Seit dem 12. November dürfen in der EU Heuschrecken zum Verzehr verkauft werden. Sie sind gesund, aber ist die Zucht auch nachhaltig?

Heuschrecken gelten gemeinhin als eine biblische, aber auch reale Plage. Vor allem in Regionen, die abhängig von der Landwirtschaft sind, können Heuschreckenschwärme ganze Jahresernten einfach wegfressen. Aber die kleinen Tiere könnten auch eine positive Rolle für die Lebensmittelversorgung spielen – und zwar als Nahrungsmittel. Man kann sie zwar nicht direkt in der freien Wildbahn fangen und verzehren – dann könnten Heuschrecken aufgrund ihrer Nahrungsaufnahme selbst giftig sein – allerdings könnten vom Menschen gezüchtete Heuschrecken ein gesundes und vor allem umweltfreundlich produzierbares Superfood sein.

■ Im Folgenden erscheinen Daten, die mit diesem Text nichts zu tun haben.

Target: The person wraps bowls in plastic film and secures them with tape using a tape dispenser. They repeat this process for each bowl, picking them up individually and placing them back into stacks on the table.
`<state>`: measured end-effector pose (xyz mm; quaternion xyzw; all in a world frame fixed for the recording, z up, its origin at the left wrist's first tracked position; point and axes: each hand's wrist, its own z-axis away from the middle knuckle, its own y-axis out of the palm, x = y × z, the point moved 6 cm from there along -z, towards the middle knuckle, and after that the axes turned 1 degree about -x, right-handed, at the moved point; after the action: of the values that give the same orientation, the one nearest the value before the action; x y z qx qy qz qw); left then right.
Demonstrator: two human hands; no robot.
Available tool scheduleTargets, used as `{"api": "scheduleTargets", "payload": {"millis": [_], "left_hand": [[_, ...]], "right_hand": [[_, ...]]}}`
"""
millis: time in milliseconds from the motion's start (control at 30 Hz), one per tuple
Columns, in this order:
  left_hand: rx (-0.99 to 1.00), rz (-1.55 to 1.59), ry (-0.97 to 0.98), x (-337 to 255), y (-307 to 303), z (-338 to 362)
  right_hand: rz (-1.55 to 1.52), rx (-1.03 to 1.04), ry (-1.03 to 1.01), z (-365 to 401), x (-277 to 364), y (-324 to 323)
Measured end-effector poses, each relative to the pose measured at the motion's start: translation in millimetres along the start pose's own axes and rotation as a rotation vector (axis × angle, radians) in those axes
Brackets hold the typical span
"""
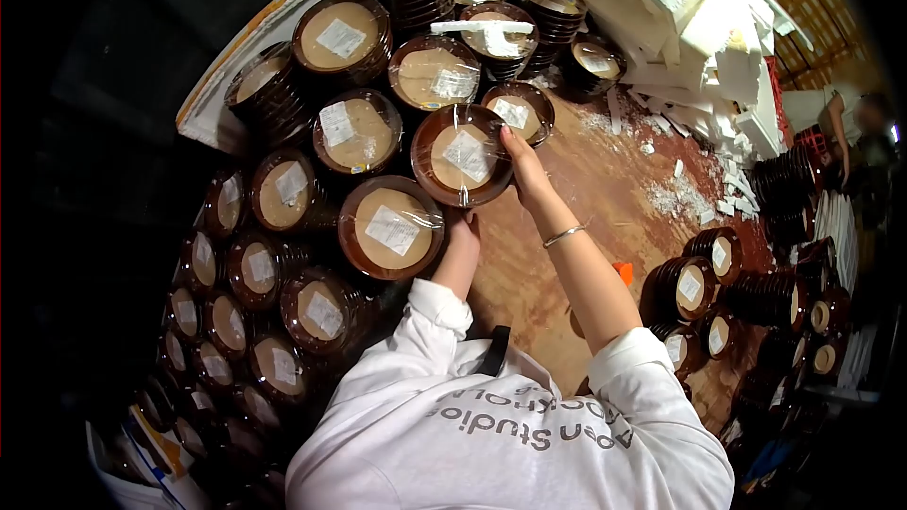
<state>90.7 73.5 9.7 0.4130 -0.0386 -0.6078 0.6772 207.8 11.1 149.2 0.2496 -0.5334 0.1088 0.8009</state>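
Between my two hands is a round, dark brown glazed dish point(444, 159) wrapped in clear film, with a beige disc and a white printed label on top. My right hand point(527, 165) grips its right rim, thumb over the edge. From below, my left hand point(461, 227) supports it near the front edge, its fingers hidden under the dish. Just left of my left hand stands a similar wrapped dish point(390, 229). Behind the held one, another labelled dish point(515, 113) sits close to its rim.
Many stacks of wrapped brown dishes point(354, 132) fill the left side. White foam pieces point(680, 9) are heaped at the back right, with crumbs on the wooden surface point(586, 179). More dish stacks point(690, 288) stand at right, where another person point(850, 123) is partly visible.
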Motion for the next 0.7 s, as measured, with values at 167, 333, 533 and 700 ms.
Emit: {"api": "scheduleTargets", "payload": {"millis": [167, 333, 533, 700], "left_hand": [[-0.065, 0.043, -0.031, 2.4, 7.8, -20.9], [-0.001, 0.100, -0.065, 13.4, 8.6, -24.7], [0.088, 0.137, -0.110, 55.2, 4.9, -1.7], [0.031, -0.076, -0.206, 39.8, 13.8, 32.8]], "right_hand": [[-0.098, -0.069, 0.000, 12.1, 0.1, -1.1], [-0.212, -0.085, 0.030, 18.5, 5.3, -5.8], [-0.165, -0.071, 0.051, 16.7, 6.4, -12.0], [-0.208, -0.051, 0.138, 14.4, -2.5, -3.6]]}}
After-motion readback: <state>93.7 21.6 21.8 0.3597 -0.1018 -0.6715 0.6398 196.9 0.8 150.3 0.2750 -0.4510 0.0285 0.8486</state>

Die EU-Kommission hat deshalb die europäische Wanderheuschrecke am 12. November als Lebensmittel zugelassen. Insekten durften zwar aufgrund einer Sonderregelung schon seit zwei Jahren verkauft werden, haben jetzt aber den besonderen Status als "Neuartiges Lebensmittel". Die Heuschrecke werde in Pulverform, getrocknet oder gefroren als Nahrungsmittel angeboten und könne als Snack oder weitere Zutat in Lebensmitteln hinzugefügt werden, teilte die Kommission mit. Einem Bericht der europäischen Behörde für Lebensmittelsicherheit zufolge stelle das Insekt "kein Risiko für die menschliche Gesundheit" dar.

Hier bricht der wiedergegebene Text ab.